WORK REQUEST: Here is the task for the records below: repeat exactly the lines from the one with "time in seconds" to the one with "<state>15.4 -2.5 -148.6", both included, and nothing else.

[LISTED ENTRIES — start]

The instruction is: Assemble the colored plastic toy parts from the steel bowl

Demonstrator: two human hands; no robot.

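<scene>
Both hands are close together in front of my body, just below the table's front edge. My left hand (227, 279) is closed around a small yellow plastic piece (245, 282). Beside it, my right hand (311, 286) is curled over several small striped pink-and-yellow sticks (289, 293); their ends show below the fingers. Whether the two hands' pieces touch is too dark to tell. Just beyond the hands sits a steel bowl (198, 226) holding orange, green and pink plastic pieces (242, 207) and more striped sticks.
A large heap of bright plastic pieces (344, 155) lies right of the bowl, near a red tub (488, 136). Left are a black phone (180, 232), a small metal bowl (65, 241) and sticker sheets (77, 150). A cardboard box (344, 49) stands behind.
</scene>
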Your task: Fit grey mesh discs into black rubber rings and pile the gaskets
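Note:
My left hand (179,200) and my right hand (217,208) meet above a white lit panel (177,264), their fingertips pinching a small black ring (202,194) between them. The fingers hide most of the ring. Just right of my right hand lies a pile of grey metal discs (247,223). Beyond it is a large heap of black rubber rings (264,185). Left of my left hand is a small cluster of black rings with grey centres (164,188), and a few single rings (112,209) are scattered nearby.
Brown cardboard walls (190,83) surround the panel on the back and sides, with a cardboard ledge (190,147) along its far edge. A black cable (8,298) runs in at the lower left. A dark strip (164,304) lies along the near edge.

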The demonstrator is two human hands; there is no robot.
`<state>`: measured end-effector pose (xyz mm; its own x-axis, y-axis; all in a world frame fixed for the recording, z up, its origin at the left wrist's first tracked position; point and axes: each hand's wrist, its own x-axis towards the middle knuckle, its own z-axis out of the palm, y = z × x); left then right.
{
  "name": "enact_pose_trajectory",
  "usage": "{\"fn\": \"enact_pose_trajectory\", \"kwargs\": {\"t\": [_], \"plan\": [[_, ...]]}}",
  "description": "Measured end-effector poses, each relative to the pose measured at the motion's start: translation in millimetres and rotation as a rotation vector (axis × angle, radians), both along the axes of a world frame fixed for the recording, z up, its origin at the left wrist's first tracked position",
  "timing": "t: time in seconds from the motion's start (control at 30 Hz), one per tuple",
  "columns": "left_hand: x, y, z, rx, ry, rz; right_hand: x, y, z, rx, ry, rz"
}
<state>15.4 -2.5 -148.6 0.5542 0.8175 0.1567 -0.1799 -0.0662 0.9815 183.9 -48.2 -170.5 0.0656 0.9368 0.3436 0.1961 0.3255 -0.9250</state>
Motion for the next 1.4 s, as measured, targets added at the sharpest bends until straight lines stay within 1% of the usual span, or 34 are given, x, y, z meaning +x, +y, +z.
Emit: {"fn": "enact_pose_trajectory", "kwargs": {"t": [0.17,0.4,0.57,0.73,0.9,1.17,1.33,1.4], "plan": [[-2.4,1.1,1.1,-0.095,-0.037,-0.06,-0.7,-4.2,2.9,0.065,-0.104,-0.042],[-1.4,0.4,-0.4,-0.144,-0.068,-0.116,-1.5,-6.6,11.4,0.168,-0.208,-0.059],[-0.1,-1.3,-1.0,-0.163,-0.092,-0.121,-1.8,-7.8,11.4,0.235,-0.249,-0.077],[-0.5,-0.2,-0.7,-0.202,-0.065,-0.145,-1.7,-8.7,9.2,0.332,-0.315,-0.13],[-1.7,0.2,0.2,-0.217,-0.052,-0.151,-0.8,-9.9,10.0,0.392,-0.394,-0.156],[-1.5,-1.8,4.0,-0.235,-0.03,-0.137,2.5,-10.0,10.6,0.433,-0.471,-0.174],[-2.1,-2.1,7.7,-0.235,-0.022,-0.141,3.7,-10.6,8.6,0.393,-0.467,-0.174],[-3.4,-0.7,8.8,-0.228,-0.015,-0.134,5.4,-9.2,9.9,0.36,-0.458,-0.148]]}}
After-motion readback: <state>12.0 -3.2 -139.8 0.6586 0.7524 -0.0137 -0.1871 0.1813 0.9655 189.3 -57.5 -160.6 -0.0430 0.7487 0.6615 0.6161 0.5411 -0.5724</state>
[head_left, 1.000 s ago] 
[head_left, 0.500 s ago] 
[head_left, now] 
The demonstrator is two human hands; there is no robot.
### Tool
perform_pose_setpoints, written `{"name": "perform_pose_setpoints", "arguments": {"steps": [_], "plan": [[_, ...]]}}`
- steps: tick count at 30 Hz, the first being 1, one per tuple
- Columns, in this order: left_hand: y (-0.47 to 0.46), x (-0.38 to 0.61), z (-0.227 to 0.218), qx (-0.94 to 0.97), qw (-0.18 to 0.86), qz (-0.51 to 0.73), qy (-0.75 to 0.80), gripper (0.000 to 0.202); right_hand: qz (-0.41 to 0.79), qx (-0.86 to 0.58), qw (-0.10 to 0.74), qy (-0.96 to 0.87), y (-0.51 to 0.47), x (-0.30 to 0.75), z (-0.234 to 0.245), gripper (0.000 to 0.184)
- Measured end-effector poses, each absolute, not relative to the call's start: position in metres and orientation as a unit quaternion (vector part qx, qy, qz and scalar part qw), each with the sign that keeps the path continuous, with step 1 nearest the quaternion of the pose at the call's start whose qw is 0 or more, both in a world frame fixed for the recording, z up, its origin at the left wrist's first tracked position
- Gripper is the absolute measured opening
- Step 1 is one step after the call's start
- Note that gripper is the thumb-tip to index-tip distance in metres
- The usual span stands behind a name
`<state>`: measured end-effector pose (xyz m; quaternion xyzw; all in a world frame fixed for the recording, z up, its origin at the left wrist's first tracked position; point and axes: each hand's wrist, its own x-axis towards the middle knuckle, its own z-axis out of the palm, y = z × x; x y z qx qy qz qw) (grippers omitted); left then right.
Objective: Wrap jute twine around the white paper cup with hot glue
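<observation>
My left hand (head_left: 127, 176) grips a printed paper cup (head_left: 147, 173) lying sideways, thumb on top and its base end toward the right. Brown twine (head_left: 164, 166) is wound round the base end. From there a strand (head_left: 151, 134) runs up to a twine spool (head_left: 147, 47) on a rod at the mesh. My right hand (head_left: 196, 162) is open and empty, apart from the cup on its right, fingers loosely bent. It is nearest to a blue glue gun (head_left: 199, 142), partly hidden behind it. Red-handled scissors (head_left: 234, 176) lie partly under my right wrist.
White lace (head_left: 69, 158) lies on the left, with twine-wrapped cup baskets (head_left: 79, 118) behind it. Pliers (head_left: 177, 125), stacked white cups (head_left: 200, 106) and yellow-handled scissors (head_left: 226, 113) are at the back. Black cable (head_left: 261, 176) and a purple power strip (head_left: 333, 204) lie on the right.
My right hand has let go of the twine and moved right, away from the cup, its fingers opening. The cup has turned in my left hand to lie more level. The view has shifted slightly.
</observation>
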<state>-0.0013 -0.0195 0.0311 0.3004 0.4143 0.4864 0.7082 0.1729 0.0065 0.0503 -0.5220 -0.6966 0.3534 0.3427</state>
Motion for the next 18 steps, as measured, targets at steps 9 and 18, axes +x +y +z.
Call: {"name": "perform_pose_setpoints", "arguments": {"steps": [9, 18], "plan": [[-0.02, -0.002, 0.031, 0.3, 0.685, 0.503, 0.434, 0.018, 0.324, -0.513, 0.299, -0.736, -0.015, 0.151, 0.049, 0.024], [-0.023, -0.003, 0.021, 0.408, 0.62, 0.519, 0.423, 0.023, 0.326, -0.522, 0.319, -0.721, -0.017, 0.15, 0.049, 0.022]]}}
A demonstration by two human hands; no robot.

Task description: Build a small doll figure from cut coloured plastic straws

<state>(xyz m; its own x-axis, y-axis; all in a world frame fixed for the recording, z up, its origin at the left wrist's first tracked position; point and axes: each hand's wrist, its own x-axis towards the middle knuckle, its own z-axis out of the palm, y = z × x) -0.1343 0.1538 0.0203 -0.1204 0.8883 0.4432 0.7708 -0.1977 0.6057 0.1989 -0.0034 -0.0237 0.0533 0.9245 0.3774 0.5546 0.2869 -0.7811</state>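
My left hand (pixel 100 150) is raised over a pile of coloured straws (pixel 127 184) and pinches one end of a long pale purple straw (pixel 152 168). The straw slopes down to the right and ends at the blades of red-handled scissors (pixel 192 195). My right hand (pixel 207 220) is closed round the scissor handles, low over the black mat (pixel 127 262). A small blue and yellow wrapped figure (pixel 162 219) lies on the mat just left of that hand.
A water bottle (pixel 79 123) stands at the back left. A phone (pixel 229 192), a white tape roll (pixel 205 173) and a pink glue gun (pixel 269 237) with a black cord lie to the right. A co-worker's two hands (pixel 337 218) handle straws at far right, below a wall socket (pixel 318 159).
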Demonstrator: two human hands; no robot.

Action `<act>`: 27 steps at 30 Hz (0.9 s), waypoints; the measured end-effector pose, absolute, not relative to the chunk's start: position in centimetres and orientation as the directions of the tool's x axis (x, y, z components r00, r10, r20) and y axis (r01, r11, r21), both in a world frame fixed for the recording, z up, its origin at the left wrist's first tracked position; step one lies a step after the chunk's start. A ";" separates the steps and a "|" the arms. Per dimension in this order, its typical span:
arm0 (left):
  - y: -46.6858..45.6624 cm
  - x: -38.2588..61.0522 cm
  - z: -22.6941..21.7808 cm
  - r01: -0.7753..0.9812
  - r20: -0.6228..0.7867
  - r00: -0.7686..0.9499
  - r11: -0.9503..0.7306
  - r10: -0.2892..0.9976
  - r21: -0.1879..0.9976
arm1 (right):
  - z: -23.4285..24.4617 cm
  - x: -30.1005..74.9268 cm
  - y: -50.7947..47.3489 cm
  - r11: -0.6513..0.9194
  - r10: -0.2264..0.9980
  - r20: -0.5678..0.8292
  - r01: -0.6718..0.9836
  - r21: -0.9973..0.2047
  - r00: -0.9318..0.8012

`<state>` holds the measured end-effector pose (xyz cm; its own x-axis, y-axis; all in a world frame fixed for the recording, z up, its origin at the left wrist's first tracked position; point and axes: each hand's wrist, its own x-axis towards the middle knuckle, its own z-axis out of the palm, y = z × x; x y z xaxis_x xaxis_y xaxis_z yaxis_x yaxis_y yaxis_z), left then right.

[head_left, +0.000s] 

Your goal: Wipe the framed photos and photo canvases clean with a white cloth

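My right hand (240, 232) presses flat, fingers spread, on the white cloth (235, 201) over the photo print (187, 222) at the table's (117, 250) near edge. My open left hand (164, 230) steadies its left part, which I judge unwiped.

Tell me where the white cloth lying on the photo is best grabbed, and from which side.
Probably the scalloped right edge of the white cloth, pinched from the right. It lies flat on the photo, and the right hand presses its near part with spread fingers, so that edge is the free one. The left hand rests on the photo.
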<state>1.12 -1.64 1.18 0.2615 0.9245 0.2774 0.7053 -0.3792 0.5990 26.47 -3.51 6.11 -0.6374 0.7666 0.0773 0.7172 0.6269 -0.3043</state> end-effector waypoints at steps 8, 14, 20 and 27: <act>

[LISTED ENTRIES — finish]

WORKED SOLUTION:
  "timing": "t: time in seconds from the motion's start (control at 30 Hz), one per tuple",
  "columns": "left_hand: x, y, z, rx, ry, rz; right_hand: x, y, z, rx, ry, rz"
}
<state>15.4 -2.5 -148.6 0.5542 0.8175 0.1567 -0.1799 -0.0662 0.9815 183.9 -48.2 -170.5 0.0656 0.9368 0.3436 0.1961 0.3255 -0.9250</state>

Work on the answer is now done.